Riding the Tailwinds

The Vredeburg theme is set up using TailwindsCSS, a new "utility-first" CSS framework for styling websites, whereas I had previously used Bootstrap. So I knew going into things that I was going to have to learn a new technology. It turned out to be more challenging than it could have been because the theme didn't have any documentation about how TailwindCSS was integrated. But I eventually figured it out. Did I make the right decision? There are plenty of articles on the web discussing the relative merits of TailwindCSS, Bootstrap, and other frameworks (or no framework), so I won't dwell on what I like and what I don't. Sometimes TailwindCSS is better and sometimes it's worse. But I now know another technology.

The Challenge of Images

Good-looking websites have images. That's just a fact, but making images look good (especially on both computers and mobile devices) is really hard. First you actually have to get appropriate pictures. In my case, the cards on the blog page each has a thumbnail image that is 960x500 pixels. Getting an appropriate picture with landscape orientation that can be resized to these dimensions is a challenge. It means that writing a blog post isn't as simple as just writing the text. There is a pretty time-consuming step prior to publishing, one that may require me to use stock photos. Will I really be committed enough to do this? That remains to be seen. I may in the end have to disable the pretty card display for my blog posts.

Further Developments

I have just copied over my dynamic display of my CV, and I like the result. As on my old site, my long CV is divided into sections, each of which can be viewed by clicking on menu links (hiding the others). This time around, I have added the ability to display all the sections together at the click of a button in case the user wants to scroll through the whole thing.
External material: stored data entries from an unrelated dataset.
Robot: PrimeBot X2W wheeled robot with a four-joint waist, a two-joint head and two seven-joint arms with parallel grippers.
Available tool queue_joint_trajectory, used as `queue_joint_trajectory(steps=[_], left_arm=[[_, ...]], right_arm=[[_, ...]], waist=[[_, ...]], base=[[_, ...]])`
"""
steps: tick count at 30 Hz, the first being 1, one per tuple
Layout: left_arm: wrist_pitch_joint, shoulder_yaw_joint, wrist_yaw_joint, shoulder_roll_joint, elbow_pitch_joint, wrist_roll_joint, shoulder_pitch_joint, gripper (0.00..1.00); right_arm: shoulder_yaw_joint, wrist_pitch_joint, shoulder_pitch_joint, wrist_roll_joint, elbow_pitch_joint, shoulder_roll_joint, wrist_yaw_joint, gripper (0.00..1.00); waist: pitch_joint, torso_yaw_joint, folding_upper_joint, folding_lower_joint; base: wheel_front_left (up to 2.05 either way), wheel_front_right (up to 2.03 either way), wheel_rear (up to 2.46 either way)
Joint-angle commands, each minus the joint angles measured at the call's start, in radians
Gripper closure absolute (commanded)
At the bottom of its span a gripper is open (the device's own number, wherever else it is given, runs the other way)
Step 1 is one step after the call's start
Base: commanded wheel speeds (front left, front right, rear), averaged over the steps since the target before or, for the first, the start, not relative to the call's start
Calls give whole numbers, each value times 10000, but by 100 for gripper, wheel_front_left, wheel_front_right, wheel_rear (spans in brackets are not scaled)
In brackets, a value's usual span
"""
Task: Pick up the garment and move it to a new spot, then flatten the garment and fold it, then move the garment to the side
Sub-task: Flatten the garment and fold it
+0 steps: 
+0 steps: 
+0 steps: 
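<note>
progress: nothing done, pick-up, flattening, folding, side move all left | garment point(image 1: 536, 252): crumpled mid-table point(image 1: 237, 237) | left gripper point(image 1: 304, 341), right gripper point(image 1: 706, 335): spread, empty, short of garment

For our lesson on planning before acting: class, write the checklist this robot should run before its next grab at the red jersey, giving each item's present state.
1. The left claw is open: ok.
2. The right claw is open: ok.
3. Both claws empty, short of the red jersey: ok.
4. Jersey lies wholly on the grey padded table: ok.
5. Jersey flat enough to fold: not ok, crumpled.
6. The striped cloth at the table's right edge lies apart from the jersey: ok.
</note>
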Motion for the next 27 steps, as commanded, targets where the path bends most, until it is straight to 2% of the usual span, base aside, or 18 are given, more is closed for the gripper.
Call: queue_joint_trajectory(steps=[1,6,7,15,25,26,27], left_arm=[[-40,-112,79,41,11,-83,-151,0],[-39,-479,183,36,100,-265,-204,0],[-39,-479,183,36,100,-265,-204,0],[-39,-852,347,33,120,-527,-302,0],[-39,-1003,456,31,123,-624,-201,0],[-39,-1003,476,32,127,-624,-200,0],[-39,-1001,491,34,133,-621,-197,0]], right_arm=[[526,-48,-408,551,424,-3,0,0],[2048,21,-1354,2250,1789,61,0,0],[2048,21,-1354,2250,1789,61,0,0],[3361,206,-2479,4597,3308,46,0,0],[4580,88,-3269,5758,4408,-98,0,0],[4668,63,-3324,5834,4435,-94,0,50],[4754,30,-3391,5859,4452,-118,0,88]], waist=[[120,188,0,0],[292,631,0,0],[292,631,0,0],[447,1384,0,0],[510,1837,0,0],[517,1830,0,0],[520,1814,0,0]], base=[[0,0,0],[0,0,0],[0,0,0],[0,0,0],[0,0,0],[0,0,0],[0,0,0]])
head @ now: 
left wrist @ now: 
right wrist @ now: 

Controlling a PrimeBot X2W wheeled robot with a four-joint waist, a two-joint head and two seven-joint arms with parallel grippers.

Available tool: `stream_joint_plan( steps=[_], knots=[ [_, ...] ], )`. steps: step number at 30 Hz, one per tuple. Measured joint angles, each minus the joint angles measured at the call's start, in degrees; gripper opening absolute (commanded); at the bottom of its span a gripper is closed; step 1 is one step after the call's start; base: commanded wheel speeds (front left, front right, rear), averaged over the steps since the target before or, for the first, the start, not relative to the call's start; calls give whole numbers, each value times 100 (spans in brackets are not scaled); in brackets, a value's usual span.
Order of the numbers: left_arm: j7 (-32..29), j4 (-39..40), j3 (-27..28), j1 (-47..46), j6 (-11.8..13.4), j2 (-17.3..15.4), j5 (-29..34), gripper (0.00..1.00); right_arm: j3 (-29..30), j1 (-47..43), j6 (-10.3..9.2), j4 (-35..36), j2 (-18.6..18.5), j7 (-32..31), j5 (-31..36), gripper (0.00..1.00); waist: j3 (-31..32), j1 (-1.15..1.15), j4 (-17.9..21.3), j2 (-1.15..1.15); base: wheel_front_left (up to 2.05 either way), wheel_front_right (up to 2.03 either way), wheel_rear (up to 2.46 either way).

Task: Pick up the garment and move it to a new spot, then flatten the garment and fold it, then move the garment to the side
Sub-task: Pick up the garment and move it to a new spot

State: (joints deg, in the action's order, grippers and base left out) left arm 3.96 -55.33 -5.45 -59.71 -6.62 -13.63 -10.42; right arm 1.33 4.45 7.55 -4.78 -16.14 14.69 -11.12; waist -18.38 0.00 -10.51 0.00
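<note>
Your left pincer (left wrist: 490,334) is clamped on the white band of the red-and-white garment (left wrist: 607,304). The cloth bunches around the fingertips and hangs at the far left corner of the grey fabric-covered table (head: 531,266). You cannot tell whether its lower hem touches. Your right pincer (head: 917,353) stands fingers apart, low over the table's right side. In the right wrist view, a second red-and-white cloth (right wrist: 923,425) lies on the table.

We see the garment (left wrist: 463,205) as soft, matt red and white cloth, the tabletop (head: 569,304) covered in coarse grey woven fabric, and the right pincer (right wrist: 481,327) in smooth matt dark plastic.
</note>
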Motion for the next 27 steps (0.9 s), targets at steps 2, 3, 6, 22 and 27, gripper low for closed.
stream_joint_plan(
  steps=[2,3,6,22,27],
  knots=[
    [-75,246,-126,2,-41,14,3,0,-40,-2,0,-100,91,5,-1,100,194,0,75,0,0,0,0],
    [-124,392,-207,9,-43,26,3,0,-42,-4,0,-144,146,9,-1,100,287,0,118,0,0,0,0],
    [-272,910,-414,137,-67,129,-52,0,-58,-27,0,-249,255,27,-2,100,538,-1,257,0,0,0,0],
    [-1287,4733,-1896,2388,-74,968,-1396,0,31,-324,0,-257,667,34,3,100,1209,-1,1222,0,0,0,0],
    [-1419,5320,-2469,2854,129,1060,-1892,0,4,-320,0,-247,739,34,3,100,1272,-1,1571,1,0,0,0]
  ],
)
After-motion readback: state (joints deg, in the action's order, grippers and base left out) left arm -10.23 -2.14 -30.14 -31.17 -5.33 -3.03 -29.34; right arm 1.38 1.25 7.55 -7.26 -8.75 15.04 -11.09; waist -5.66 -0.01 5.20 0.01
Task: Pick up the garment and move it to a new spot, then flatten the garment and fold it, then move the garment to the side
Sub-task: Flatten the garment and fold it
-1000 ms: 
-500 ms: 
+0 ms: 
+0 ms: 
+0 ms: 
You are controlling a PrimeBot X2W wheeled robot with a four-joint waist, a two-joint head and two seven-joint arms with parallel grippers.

I also need to think about what to put on my course pages themselves. On my old site, each course page was intended to be a complete course website. However, especially with online teaching during the pandemic, I have been making increasing use of my university's learning management system, and students get confused if they have to go to more than one location. So I may scale it back to just a basic course description. If I want to publish my syllabus, I can do it as a PDF and add a download link. If I really need a more content rich course website, it's probably better to do it with GitHub pages and then link or redirect there from the course page on my personal website.

At the stage when I am writing this post, the website's refresh is functionally complete. There are a host of aesthetic improvements I want to make and a lot of behind the scenes refactoring that only matters to people who care about coding standards (another discussion for another time). So that's all about the site refresh for now. I will write more posts as I build more functionality, and maybe there will be another about the deployment process.